Laser ablation electrospray ionization mass spectrometry is an ambient ionization technique applicable to plant and animal tissue imaging, live-cell imaging (bacterial and fungal colonies), and most recently to cell-by-cell imaging. This ambient pressure technique uses a mid-infrared (mid-IR) laser with a wavelength (2.94 µm) that is strongly absorbed by water to ablate samples. The resultant ablation plume contains a population of neutral molecules from the sample. Ionization occurs via coalescence of the sample molecules with an electrospray plume above the sample, and the sample ions pass into a mass spectrometer for detection.
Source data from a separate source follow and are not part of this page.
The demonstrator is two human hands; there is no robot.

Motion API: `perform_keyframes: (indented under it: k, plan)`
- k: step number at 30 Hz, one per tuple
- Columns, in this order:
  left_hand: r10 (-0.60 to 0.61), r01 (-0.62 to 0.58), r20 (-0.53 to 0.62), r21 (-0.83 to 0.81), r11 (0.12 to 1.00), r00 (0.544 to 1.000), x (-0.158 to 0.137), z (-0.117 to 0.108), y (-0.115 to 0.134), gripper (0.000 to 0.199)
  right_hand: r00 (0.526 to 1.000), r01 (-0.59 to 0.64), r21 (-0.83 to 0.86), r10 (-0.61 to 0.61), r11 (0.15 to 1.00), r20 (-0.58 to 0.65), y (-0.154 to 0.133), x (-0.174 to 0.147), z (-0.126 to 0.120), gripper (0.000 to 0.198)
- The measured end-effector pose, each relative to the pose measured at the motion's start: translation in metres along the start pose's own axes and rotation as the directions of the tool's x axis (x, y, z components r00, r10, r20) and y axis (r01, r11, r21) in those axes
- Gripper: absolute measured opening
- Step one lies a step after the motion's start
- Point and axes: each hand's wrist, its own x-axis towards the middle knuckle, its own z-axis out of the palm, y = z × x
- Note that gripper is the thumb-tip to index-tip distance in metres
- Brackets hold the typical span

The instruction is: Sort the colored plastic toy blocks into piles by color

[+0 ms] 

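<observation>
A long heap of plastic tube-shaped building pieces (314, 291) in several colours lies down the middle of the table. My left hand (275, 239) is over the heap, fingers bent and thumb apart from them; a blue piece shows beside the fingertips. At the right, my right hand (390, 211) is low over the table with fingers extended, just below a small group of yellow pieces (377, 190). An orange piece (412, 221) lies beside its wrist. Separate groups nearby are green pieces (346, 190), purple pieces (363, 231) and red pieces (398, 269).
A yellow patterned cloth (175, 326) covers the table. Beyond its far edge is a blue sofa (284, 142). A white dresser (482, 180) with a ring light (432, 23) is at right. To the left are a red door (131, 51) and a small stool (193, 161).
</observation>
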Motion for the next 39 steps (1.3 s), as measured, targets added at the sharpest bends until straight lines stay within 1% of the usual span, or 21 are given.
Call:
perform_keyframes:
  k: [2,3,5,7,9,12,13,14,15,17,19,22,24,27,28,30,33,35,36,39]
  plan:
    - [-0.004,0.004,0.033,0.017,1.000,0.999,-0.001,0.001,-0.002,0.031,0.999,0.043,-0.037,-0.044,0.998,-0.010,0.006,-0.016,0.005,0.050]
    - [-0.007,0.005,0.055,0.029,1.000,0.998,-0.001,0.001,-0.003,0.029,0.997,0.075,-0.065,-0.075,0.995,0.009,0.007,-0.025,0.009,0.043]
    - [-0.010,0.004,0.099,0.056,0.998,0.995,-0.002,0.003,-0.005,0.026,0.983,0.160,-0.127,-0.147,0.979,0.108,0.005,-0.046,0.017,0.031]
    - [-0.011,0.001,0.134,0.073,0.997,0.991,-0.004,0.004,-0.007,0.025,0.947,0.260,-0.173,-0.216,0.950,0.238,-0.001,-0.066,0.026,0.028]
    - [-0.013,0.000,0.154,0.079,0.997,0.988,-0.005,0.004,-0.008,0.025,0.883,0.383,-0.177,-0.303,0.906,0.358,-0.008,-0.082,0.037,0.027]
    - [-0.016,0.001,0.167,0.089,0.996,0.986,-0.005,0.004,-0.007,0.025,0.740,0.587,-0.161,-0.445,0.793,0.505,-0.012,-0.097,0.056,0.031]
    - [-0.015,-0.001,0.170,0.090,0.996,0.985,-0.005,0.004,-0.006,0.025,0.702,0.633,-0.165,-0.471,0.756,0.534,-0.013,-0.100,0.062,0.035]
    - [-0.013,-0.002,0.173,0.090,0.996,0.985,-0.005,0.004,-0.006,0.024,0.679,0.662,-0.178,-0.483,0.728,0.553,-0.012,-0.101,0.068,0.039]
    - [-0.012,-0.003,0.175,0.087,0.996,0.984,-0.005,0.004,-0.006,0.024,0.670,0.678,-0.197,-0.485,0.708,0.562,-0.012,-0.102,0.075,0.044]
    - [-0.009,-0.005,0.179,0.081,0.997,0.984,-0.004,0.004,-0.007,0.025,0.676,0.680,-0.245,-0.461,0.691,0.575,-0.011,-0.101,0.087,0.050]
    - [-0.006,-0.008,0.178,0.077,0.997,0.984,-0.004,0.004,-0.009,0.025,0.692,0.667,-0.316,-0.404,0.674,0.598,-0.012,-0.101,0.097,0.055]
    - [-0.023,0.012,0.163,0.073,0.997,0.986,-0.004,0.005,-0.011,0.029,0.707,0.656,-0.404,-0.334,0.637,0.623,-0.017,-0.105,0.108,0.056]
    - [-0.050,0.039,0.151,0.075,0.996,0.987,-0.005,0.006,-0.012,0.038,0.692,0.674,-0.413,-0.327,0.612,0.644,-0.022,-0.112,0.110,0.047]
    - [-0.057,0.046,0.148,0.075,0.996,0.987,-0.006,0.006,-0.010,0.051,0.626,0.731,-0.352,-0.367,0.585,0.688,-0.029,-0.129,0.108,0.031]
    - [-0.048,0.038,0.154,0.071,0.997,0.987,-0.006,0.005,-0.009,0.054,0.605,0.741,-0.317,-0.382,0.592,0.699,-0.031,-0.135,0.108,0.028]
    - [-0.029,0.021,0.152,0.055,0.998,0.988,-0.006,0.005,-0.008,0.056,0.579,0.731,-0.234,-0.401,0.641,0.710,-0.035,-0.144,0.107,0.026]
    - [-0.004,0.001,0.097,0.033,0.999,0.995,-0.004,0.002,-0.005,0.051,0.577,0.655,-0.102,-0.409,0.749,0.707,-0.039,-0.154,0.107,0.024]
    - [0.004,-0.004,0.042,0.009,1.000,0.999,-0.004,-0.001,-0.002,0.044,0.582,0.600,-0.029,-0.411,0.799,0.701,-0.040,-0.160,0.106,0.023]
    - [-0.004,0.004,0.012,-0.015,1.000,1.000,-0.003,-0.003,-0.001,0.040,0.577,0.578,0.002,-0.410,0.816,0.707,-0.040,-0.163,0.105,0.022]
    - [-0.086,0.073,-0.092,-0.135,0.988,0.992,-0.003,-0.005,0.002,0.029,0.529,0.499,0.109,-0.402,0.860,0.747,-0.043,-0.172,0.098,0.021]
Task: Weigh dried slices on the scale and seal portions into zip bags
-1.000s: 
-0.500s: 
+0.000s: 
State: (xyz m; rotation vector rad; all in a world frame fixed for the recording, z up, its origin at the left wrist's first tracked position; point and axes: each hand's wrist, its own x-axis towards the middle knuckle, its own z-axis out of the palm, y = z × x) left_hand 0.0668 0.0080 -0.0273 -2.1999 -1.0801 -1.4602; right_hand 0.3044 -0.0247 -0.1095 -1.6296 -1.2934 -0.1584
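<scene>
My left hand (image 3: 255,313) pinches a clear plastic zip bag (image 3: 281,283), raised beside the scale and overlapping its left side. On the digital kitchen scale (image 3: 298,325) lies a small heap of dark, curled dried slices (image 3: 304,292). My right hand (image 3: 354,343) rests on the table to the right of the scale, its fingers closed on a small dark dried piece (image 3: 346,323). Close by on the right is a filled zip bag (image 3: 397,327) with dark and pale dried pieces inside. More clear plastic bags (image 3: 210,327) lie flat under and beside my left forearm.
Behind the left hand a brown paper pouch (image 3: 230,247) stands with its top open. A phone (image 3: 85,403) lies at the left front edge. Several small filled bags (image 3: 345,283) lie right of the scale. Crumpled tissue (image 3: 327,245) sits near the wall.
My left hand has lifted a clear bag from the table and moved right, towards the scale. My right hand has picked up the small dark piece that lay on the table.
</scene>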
This direct analysis of the tissues alleviates the need for sample preparation, such as rinse steps, the application of a surface coating or matrix, or solvent extraction, all of which adds time to the analysis and may result in sample contamination or loss. The use of the natural water content of tissue enables both 2D and 3D imaging of plant and animal tissue sections, cell colonies on agar plates, and contact lenses. This chapter discusses the advancements in LAESI-MS technology for imaging applications, and describes the Protea LAESI DP-1000 Direct Ionization System, the first integrated commercial instrument system using LAESI technology for imaging.